Elbette bölgedeki “Mohammedan” unsurun ibadet ihtiyaçları için!

-*-*-

“Mohammedan” nedir?

İngilizler, İslam Dini mensuplarına, “Muhammed’e inananlar” diye açıklayabileceğimiz bu kelimeyle hitap ederler…

İslam Dini Peygamberi Hz. Muhammed’e inananlar, Maraş’ta bu mescidi kullanıp ibadetlerini yerine getirmiş.

-*-*-

Peki sonra ne olmuş?

Maraş’ta Osmanlı mülkü var mıydı yok muydu?

Bilal Ağa Mescidi veya camisi, “Osmanlı” mülküydü!

En az beş Mağusalı’ya sordum; “hiç haberimiz yoktu” dediler.

Evet, o cami, 1974’ten sonra kapalı tutulan Maraş’ta kalmıştı ve unutulmuştu…

-*-*-

Ayrıca, yine bazı iddialara göre, 1813’te inşa edilen bu dini mekan, 1933’te Maraşlı (aman ha, Kahraman Maraş ile karıştırmayın, Varoşa, Varosha, Famagusta, Mağusa, Ammochostoslu) bir Ermeni’ye “satıldı!”…

-*-*-

Nasıl yani?

Tıpkı Tatlısu’daki mescid gibi mi?

Evet, o mescid Akatu’lu Rum ahaliye satılmış!

Maraş’taki Bilal Ağa da bir Ermeni’ye!

-*-*-

Vakıf malı satılabilir mi satılamaz mı?

Tartışmaya gerek yok!

-*-*-

Takas edilmiştir, Kıbrıslı deyişiyle “uygun bir şeylere trampa edilmiştir”!!!

-*-*-

Hukuk ne derse o!

Evkaf bu konuda uluslararası mahkemelere mi başvurmuş?

Evet vurmuş!

Sonucu beklemek kesinlikle şarttır ama şahsi inancım, bu konuda “pek umutlu” olmamamız gerektiği yönündedir!

-*-*-

Asıl yapılması gereken; gerçekten vakıf malları satılamazsa, bunların, hangi şartlarda, hangi koşullarda tapulandırıldığının ortaya çıkarılmasıdır…

-*-*-

Bu arada bir bilgi daha paylaşayım; “Bilal Ağa Camisi veya mescidi”nin 1933 yılındaki fiyatı 20 Sterlin!!!
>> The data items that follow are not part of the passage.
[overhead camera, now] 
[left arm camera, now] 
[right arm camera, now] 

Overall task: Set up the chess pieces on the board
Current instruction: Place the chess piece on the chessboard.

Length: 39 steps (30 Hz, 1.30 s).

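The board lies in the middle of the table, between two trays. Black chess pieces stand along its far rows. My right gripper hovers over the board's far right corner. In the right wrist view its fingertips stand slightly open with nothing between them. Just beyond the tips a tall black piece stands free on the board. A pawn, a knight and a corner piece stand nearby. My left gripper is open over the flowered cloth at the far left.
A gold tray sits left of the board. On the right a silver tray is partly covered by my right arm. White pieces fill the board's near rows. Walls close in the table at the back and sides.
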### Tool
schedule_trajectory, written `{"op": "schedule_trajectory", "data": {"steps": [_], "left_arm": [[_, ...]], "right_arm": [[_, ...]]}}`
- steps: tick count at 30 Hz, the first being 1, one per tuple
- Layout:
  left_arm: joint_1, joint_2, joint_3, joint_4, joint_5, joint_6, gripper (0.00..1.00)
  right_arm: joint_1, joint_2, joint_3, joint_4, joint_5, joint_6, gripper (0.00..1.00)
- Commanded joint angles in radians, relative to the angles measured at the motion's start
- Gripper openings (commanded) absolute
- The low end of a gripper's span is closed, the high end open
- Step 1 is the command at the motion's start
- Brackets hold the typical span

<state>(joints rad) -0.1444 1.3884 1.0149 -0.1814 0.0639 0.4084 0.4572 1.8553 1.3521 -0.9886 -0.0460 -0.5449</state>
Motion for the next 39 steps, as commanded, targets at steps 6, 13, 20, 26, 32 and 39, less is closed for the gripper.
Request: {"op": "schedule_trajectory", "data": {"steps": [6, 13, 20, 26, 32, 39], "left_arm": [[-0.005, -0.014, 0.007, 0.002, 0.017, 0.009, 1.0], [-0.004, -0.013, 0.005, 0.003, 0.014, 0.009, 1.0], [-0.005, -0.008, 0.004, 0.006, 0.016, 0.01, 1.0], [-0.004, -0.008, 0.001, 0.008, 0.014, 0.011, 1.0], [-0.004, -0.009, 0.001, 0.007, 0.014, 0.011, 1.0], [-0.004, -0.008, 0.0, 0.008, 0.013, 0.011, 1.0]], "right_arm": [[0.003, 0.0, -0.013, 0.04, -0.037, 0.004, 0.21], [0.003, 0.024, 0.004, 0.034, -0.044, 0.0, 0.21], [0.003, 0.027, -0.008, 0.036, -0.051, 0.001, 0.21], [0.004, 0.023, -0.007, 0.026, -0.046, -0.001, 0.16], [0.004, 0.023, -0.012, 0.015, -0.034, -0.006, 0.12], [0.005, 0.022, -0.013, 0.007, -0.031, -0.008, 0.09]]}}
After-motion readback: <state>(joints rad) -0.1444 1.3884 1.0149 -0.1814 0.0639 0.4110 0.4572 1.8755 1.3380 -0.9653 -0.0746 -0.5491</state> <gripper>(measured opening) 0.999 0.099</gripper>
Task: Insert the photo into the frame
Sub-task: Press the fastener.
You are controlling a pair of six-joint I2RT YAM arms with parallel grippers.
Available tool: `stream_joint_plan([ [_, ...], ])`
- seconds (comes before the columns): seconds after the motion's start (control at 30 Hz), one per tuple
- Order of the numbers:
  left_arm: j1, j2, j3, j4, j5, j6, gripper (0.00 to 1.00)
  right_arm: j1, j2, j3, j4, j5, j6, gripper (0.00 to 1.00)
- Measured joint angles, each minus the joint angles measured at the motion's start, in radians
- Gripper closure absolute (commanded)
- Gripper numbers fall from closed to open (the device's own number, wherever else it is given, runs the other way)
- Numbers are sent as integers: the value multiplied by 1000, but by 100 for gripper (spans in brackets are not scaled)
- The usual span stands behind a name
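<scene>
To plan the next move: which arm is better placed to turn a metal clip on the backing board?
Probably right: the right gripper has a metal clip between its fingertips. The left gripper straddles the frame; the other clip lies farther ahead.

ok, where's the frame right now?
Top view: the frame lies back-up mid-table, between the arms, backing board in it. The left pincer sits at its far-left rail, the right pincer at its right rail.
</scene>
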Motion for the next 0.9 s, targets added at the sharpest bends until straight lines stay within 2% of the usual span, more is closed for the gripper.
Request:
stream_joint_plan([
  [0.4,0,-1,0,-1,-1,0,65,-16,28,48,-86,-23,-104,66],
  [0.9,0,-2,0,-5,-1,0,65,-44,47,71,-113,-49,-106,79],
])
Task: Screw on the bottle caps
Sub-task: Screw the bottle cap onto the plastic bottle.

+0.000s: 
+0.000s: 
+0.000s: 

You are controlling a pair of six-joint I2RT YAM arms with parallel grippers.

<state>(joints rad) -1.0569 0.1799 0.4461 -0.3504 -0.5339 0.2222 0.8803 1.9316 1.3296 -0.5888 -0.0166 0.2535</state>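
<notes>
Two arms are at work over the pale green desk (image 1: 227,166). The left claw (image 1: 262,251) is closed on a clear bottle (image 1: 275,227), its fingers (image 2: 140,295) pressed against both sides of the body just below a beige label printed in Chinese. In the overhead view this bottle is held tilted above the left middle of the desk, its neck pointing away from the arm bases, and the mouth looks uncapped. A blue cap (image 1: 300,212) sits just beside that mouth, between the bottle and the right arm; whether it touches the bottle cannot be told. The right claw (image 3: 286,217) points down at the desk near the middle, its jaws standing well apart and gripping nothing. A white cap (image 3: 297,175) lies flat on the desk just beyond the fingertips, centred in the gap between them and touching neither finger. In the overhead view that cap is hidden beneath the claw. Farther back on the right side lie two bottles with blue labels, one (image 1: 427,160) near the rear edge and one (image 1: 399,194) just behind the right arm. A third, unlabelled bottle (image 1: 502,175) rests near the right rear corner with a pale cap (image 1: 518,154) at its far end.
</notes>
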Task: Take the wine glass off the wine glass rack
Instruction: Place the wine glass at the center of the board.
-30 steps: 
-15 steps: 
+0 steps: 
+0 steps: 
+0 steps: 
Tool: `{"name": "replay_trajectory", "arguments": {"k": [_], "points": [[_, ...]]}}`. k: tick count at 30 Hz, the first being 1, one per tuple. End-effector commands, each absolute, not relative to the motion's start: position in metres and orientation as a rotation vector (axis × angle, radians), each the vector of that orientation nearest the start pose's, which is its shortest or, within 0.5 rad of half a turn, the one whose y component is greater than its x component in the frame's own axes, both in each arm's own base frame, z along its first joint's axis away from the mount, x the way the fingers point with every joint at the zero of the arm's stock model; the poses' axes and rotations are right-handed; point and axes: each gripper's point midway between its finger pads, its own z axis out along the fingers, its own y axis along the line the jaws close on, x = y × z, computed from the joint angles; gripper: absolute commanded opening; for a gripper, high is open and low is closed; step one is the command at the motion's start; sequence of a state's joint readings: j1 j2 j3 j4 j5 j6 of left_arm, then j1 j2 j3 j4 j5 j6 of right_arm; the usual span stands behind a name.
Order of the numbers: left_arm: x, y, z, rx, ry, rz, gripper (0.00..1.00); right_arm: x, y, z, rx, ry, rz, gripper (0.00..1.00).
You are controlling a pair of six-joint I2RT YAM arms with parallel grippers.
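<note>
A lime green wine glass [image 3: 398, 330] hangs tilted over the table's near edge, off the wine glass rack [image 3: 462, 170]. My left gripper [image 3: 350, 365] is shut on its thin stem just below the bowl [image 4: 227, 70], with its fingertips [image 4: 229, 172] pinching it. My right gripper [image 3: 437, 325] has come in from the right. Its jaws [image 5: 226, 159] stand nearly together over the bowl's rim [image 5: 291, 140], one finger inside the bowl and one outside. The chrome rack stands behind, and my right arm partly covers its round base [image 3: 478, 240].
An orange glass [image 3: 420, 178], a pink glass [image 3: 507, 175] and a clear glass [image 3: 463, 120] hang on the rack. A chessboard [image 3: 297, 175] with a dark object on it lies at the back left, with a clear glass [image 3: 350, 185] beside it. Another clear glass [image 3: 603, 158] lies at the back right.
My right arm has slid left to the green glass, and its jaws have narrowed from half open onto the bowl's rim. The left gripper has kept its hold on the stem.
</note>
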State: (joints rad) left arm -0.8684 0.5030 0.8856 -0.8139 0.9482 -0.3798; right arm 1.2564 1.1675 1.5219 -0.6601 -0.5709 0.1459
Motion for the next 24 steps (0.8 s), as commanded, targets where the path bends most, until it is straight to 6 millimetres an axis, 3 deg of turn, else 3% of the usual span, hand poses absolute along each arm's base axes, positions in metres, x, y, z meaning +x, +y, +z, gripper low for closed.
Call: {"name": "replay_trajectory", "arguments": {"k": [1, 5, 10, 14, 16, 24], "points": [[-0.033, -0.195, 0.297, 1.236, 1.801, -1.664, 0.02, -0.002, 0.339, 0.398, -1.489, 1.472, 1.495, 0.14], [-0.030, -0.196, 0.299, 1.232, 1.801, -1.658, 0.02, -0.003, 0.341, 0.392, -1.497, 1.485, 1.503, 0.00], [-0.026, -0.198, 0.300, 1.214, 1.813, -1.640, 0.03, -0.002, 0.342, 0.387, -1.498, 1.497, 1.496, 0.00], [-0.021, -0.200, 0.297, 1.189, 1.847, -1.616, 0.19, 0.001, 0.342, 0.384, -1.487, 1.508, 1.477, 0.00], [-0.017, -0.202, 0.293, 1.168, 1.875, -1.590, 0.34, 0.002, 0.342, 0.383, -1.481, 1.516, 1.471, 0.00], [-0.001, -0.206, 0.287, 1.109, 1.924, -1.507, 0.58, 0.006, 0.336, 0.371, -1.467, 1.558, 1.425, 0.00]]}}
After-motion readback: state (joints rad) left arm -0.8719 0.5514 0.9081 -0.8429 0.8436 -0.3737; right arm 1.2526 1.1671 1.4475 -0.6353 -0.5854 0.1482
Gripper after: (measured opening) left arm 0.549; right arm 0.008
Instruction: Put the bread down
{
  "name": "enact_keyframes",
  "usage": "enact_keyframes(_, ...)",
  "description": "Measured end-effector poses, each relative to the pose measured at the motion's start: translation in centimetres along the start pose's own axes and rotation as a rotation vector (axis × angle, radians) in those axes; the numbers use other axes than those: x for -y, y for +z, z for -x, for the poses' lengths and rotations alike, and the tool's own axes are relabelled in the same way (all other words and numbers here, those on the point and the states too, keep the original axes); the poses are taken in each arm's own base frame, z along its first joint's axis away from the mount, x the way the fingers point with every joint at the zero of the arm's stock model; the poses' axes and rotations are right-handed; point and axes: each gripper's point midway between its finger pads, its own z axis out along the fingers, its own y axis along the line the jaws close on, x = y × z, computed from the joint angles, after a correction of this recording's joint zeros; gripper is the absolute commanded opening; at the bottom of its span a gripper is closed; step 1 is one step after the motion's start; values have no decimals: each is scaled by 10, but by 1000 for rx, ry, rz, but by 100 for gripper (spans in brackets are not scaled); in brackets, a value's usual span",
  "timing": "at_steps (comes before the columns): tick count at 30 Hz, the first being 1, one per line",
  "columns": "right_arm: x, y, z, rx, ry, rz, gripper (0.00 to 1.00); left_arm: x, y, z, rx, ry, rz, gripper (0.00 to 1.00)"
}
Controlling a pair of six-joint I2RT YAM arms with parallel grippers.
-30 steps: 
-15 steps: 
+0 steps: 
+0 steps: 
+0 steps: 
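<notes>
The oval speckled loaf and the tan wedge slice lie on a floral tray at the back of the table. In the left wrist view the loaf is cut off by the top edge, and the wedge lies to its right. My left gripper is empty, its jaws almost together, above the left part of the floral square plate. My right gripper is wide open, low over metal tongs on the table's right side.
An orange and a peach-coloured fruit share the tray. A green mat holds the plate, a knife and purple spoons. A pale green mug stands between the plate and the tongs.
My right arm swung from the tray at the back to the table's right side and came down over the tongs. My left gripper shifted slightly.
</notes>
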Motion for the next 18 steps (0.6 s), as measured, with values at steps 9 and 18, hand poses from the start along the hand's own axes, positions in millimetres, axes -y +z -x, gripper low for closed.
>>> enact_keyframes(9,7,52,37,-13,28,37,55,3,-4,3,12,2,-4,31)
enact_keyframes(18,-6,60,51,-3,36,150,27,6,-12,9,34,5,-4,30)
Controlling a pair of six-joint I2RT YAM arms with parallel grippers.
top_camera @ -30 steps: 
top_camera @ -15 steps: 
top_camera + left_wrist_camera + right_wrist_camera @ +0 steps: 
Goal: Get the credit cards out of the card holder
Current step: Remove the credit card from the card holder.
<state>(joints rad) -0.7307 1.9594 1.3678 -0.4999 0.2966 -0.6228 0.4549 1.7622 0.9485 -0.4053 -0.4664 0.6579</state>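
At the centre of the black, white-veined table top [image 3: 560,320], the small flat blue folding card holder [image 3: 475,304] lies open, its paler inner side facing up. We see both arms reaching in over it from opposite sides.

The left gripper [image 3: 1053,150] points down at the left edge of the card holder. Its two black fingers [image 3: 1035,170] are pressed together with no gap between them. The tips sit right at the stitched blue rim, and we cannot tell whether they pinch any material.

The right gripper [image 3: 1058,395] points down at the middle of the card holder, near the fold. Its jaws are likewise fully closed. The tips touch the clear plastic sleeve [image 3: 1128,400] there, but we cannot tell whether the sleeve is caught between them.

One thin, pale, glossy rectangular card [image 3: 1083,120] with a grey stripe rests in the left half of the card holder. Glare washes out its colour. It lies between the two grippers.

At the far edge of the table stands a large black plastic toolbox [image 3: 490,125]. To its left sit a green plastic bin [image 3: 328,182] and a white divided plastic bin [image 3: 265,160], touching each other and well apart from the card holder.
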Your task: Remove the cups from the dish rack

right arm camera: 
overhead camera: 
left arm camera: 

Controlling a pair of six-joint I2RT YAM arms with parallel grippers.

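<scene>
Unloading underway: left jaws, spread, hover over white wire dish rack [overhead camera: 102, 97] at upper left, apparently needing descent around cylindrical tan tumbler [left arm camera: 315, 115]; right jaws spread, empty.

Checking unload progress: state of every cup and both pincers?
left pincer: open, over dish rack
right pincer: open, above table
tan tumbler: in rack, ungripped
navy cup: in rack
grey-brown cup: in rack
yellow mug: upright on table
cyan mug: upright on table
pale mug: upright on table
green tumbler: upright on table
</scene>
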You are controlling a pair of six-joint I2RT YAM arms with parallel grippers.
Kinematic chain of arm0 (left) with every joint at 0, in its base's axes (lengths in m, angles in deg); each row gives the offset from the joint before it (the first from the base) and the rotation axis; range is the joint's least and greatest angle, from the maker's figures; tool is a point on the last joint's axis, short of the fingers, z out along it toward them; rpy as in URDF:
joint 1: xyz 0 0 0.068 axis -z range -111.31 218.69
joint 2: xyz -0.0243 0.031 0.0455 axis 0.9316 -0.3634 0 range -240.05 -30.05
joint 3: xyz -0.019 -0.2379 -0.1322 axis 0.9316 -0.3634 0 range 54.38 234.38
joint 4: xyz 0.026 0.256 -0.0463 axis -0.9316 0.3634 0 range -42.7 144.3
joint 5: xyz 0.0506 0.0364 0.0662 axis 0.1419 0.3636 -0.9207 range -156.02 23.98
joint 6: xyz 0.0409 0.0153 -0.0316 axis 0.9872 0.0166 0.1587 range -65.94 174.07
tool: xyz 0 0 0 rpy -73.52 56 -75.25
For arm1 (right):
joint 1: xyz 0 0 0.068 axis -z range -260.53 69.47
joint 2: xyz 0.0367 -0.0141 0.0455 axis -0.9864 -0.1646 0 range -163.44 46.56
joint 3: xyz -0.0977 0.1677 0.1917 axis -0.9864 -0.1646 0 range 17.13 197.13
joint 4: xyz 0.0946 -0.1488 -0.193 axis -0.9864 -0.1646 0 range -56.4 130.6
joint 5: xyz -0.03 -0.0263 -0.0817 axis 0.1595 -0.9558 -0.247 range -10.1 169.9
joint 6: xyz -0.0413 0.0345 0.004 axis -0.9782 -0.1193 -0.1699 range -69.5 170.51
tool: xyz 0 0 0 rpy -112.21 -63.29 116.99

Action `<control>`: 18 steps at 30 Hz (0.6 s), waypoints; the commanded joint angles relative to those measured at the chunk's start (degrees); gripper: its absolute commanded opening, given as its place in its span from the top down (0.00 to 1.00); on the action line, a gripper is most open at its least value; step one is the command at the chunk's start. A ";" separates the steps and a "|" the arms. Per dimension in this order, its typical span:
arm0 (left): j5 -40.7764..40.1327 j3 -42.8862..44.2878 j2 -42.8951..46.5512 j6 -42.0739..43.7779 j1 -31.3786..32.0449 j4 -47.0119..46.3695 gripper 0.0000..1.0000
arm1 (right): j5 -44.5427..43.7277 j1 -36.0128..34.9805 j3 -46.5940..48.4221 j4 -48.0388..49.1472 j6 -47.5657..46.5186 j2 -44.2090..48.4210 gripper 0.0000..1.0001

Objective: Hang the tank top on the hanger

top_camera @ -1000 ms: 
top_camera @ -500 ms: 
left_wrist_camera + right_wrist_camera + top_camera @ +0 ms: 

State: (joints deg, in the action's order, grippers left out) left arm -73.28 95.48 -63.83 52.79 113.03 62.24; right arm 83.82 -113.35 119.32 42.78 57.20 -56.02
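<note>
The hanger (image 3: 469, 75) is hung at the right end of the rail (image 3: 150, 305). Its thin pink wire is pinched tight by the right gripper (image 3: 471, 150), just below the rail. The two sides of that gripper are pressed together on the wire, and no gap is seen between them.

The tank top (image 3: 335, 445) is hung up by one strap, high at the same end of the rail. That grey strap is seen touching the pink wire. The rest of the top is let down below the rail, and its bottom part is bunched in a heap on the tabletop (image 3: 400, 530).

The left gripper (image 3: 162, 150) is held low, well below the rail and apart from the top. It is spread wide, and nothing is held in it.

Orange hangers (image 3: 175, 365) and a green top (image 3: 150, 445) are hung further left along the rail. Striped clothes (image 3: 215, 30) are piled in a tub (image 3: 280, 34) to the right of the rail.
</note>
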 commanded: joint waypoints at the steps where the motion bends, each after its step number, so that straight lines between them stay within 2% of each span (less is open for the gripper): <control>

Yazı ile de belirtelim ki rakamı yazarken hata yapıldığı sanılmasın: “Sadece yirmi İngiliz Sterlini!”

-*-*-

Maraş mı?

Neden Maraş’ı paraya çevirmiyoruz?

Paraya ihtiyacımız olmadığından mı?

Gelin, kapalı Maraş’la ilgili bir anlaşma yapalım…

Diyelim ki, “… Biz hukuka sonuna kadar inanan insanlarız, Kapalı Maraş’ı yasal sahiplerine iade ediyoruz; tek bir şartımız var; yeniden inşa aşamasında fifty fifty! Ok?”

-*-*-

Kavga etmek, çözümsüzlük için garip garip açıklamalar yapmak yerine; inşaattan kazanmak!

Yüzde 50 – 50 ortaklık!

İşsiz kalmaz, aşsız kalmaz ülkede!

Maskesini takan, ihaleye başvurabilir!

Dediğim gibi, tek şart, “yüzde 50 ortak KKTC vatandaşı müteahhit olacak ve malzemelerin yüzde 50’si de Mağusa Limanı’ndan ülkeye girecek!”…

-*-*-

(Bu arada sizler bu yazıyı okurken, yeni bir haftaya başlıyoruz; belki yeni bir de sayfa falan açacağız!